Could you transcribe all of the data word for word?

## Given information
↓

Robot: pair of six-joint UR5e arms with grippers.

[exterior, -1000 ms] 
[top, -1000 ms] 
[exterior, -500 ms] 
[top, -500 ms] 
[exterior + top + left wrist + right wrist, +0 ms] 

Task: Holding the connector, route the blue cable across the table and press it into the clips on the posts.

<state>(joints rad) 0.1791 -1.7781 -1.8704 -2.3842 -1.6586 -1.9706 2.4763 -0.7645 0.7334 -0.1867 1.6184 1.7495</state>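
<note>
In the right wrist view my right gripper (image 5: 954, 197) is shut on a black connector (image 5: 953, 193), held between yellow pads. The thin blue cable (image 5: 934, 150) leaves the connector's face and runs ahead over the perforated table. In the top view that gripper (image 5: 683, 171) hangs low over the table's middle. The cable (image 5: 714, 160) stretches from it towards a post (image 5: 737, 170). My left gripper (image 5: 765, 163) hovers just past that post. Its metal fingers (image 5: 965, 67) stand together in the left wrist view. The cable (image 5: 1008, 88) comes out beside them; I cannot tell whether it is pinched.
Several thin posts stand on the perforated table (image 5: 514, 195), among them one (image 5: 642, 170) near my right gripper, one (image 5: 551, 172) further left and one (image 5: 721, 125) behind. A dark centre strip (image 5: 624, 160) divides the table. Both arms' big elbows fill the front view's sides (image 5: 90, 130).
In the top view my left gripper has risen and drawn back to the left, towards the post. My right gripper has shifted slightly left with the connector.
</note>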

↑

## Reply to the exercise
Robot: pair of six-joint UR5e arms with grippers.

[exterior, -1000 ms] 
[top, -1000 ms] 
[exterior, -500 ms] 
[top, -500 ms] 
[exterior + top + left wrist + right wrist, +0 ms] 

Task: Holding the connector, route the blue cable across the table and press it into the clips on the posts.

<state>(joints rad) 0.1791 -1.7781 -1.8704 -2.3842 -1.6586 -1.9706 2.4763 -0.7645 0.7334 -0.1867 1.6184 1.7495</state>
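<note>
In the right wrist view my right gripper (image 5: 954, 197) is shut on a black connector (image 5: 953, 193), held between yellow pads. The thin blue cable (image 5: 934, 150) leaves the connector's face and runs ahead over the perforated table. In the top view that gripper (image 5: 683, 171) hangs low over the table's middle. The cable (image 5: 714, 160) stretches from it towards a post (image 5: 737, 170). My left gripper (image 5: 765, 163) hovers just past that post. Its metal fingers (image 5: 965, 67) stand together in the left wrist view. The cable (image 5: 1008, 88) comes out beside them; I cannot tell whether it is pinched.
Several thin posts stand on the perforated table (image 5: 514, 195), among them one (image 5: 642, 170) near my right gripper, one (image 5: 551, 172) further left and one (image 5: 721, 125) behind. A dark centre strip (image 5: 624, 160) divides the table. Both arms' big elbows fill the front view's sides (image 5: 90, 130).
In the top view my left gripper has risen and drawn back to the left, towards the post. My right gripper has shifted slightly left with the connector.
</note>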

The answer is finished.